When I was three we had a pet (pest) lamb called flossy. It disappeared one week and two weeks later we were eating lamb for our Sunday tea. Growing up on farms tends to give you a sound knowledge of where your dinner comes from!
I think what the school did was a good way of educating the kids on the food chain, I hope they included information and teaching on the huge amount of effort it takes to produce meat. I think that is very important for our generation, their generation and any to follow.
It will also allow the kids a very good opportunity to make an informed decision on their own diet.
I haven't read the whole bit about the protestors, they seem very narrow minded to me.
speak softly and carry a great big stick...
And the real 'legal point with this is always forgotten and overlooked.
All these so called animal rights people, always use threatening baviour towards others. Something somewhere just does not add up.
Hope for the best, prepare for the worst.
Why do people object to me being born an omnivore?
I don't object to them making a concious choice to become herbivorous in their eating habits whilst remaining biologically omnivorous and missing out on proteins, oils and minerals that are extremely difficult to gain from vegetable matter and creating the potential negative global impact of the intense and often chemically aided farming required to produce enough vegetable matter to offset the equivalent nutrition gained from meat.
then again, maybe i should![]()
This goes way back.
I was working in a nursery in Lydd when this story broke in the papers.
Most of the people I spoke to backed the headmistress.
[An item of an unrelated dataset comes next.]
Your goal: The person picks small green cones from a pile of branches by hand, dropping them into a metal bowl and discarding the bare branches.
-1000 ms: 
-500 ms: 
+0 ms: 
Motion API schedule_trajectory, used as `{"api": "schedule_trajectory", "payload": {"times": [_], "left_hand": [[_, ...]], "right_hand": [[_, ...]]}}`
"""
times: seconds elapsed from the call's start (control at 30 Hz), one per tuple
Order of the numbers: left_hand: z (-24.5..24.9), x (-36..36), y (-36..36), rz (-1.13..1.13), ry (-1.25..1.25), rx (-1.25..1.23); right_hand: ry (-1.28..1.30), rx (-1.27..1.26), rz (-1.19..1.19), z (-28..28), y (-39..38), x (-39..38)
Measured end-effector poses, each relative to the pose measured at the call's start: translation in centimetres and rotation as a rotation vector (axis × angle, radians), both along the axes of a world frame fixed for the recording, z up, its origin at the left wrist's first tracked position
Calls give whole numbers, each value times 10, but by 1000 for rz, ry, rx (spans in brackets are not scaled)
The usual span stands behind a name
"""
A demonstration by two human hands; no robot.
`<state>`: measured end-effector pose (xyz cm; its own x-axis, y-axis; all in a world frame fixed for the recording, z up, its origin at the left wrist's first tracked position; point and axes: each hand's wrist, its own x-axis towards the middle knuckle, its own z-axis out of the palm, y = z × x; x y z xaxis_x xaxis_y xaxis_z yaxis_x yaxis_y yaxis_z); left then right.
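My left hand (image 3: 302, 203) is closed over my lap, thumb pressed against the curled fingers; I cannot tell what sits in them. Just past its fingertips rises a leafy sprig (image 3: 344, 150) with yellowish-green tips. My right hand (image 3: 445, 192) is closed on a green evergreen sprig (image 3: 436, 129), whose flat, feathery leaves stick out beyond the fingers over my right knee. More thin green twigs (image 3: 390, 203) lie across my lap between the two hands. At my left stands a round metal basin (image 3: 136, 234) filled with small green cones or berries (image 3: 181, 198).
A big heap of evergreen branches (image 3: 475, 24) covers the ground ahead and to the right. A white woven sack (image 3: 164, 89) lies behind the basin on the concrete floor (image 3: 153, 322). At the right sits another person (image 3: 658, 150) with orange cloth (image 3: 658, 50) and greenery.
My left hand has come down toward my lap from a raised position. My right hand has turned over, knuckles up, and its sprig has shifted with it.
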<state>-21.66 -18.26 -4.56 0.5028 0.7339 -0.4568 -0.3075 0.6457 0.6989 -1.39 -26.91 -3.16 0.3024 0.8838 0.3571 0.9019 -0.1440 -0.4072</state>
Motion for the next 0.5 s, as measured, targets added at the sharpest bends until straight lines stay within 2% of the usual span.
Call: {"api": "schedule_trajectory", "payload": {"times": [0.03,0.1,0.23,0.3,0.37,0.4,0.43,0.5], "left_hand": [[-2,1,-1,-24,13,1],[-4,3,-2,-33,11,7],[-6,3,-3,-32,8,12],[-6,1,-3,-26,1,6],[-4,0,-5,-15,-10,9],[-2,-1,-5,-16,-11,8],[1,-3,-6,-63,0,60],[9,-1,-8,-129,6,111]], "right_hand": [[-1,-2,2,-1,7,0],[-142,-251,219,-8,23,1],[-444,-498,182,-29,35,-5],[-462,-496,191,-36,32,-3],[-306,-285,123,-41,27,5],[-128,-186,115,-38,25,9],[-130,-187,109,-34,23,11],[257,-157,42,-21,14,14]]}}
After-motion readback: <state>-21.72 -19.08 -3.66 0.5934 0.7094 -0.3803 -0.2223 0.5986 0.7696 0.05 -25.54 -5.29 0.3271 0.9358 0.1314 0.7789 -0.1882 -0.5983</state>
A couple of other people and a social network thought otherwise.
I'd rather my children know where the meat comes from.My opinion.
While your sentiments might be admirable, feeding livestock for meat production has a greater impact on our environment that crop production for human consumption.
Read "Diet for a small planet", it's quite an eye opener.
As a loooooong time vegetarian, I can assure you that the diet is easy, healthy and nutritious.
Back to Marcus.........
cheers,
Toddy
You are never too old to have a happy childhood.